# When is to early to wean?



## wornoutmomto3 (Mar 23, 2015)

There is a local farmer who I typically get my chicken hatching eggs. This spring he has branched into raising and selling goats. He has some beautiful kids I am looking into buying. However, there is one concern I have. He weans his kids around 6 weeks or up until they are sold, or he breeds the mama again. That seems a little early to me for weaning. I am not sure the exact breed but some of the mamas are pygmies and the others are a little bit larger.


----------



## mysunwolf (Mar 23, 2015)

Well, personally I prefer to wean at 7-8 weeks, anything longer than that is pretty silly. We have weaned at 5-6 weeks when we needed to and the kids have turned out fine. We get them on hay and creep ASAP, but it helps if they have another kid to show them how to eat the food and drink the water. I recently purchased a dairy lamb that was weaned at 4 weeks, not by me, and is doing great. Early-weaned lambs or kids usually start out a little smaller, but pretty often they will catch up in size as they get on pasture (though not always).

The general rule is that if they are eating a good portion of hay and grain, plus drinking water from a bowl, and they are at a weaning age, you can probably start tapering off their milk consumption.


----------



## Fullhousefarm (Mar 23, 2015)

I don't like to wean until 8 weeks, but have had some Nigerian Dwarf bucklings that were eating so well I'm sure they would have been fine. Our 8 week Lamanchas get to nurse for 15 minutes after I milk mom morning and night now and that's it. They'd be fine being weaned- but I like them emptying mom right now. 

I'll probably keep keeper doelings on mom a lot longer- and we've given 1-2 bottles a day with bottle babies until babies are 12 weeks- especially smaller does. We have lots of milk, otherwise I'd probably feel differently.


----------



## Southern by choice (Mar 24, 2015)

Our Nigies are fully weaned by 8 weeks. The Nigie bucklings around 6 weeks sometimes 8. The Nigie bucklings must be seperated from the does by then anyway so they really are fine.
Our Miniature goats 8 weeks.
Standard Goats- by 12 weeks. They can be weaned earlier but they are larger and I feel like they do better if they go a little longer.


----------



## jodief100 (Mar 26, 2015)

We wean bucks at 8-12 weeks, does we let the dams wean them.  6 weeks is the earliest I would recommend and then only if they have been eating grain and hay well for awhile.  I don't think anyone should deliberately wean that young but if done right, the kids are fine.   Much better on the dams.


----------



## Hens and Roos (Mar 26, 2015)

so when you wean-bucklings in particular- do you just make a pen right in with the rest of the group so does/kids can still see each other or do you move the kids so they are completely separated?
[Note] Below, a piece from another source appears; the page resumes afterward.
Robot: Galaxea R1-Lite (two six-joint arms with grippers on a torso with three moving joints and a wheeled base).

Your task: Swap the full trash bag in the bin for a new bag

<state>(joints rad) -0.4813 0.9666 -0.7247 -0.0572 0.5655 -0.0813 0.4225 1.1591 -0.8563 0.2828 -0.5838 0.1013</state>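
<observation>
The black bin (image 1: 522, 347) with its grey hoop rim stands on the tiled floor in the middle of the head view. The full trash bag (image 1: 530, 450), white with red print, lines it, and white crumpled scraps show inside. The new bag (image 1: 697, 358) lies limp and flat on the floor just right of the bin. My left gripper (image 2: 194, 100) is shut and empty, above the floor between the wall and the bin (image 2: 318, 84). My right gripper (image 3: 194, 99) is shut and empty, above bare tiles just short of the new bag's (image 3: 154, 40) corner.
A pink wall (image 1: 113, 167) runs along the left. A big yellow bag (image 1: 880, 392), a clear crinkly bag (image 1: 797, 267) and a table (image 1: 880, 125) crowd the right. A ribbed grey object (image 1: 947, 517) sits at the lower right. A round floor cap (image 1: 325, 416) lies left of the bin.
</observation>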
Here is why I ask...our buckling(will be wethered- probably around 12 weeks) will be 6 weeks next week Wednesday- if we need to move him completely away from the does we can but this would bring him into contact with Melanie(she isn't old enough to be tested for CAE, CL and Johne's yet) and although he hasn't been tested- the 3 does have been and are negative for all 3.


----------



## KinderKorner (Mar 26, 2015)

I try not to wean mine until week 10.


----------



## SheepGirl (Mar 26, 2015)

I wean dam raised lambs at 60 days and bottle baby lambs at 30 days.


----------